Facial Detection in Python with OpenCV

Introduction

Facial detection is a powerful and common use-case of Machine Learning. It can be used to automatize manual tasks such as school attendance and law enforcement. In the other hand, it can be used for biometric authorization.

In this article, we'll perform facial detection in Python, using OpenCV.

OpenCV

OpenCV is one of the most popular computer vision libraries. It was written in C and C++ and also provides support for Python, besides Java and MATLAB. While it's not the fastest library out there, it's easy to work with and provides a high-level interface, allowing developers to write stable code.

Let's install OpenCV so that we can use it in our Python code:

$ pip install opencv-contrib-python

Alternatively, you can install opencv-python for just the main modules of OpenCV. The opencv-contrib-python contains the main modules as well as the contrib modules which provide extended functionality.

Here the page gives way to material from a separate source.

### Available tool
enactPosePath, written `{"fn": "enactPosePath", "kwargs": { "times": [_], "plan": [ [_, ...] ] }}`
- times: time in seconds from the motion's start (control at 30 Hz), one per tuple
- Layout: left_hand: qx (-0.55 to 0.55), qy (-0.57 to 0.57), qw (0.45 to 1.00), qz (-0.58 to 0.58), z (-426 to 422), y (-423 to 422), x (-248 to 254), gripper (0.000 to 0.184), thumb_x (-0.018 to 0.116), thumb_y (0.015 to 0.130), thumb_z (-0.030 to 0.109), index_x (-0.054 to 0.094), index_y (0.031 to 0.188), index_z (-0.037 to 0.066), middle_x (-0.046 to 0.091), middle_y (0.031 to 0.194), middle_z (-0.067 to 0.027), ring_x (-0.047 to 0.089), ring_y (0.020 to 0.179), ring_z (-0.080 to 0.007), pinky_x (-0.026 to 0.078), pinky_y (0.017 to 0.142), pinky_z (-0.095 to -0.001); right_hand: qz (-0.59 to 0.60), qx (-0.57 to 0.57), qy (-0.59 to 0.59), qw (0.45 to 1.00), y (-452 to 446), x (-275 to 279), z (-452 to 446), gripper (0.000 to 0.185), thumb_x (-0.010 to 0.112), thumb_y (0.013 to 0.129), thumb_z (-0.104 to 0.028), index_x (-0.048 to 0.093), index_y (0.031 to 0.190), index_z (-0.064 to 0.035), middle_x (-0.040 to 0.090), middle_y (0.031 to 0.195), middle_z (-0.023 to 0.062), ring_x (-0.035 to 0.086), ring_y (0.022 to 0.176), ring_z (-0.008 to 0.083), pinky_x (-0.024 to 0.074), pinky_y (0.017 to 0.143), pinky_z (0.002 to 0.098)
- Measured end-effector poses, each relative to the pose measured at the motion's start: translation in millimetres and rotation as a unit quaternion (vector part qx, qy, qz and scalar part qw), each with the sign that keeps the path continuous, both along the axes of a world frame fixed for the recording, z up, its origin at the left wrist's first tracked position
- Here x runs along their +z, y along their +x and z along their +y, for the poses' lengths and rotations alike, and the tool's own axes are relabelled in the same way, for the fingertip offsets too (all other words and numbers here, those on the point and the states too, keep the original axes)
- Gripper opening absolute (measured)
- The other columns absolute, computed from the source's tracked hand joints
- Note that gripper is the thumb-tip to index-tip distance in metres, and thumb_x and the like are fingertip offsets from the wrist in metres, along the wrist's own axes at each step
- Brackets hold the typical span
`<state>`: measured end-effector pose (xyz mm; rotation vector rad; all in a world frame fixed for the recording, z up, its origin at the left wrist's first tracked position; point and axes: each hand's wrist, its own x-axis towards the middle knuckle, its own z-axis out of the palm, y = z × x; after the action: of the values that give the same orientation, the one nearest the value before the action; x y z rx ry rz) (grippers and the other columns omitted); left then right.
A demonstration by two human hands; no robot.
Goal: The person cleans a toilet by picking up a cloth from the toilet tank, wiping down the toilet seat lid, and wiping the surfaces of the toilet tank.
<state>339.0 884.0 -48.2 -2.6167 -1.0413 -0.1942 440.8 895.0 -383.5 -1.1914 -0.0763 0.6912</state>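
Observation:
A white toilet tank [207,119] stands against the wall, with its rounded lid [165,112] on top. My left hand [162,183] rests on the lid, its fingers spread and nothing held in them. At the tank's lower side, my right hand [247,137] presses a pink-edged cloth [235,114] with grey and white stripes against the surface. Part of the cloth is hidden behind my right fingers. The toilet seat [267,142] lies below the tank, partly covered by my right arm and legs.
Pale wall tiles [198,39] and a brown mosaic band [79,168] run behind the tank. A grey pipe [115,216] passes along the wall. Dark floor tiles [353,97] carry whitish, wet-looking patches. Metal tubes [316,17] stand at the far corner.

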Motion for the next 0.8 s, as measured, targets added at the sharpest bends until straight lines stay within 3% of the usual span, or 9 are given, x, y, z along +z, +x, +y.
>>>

Detecting Faces in an Image Using OpenCV

With OpenCV installed, we can import it as cv2 in our code.

To read an image in, we will use the imread() function, along with the path to the image we want to process. The imread() function simply loads the image from the specified file in an ndarray. If the image could not be read, for example in case of a missing file or an unsupported format, the function will return None.

We will be using an image from Kaggle dataset:

import cv2

path_to_image = 'Parade_12.jpg'
original_image = cv2.imread(path_to_image)

The full RGB information isn't necessary for facial detection. The color holds a lot of irrelevant information on the image, so it's more efficient to just remove it and work with a grayscale image. Additionally, the Viola-Jones algorithm, which works under the hood with OpenCV, checks the difference in intensity of an image's area. Grayscale images point this difference out more dramatically.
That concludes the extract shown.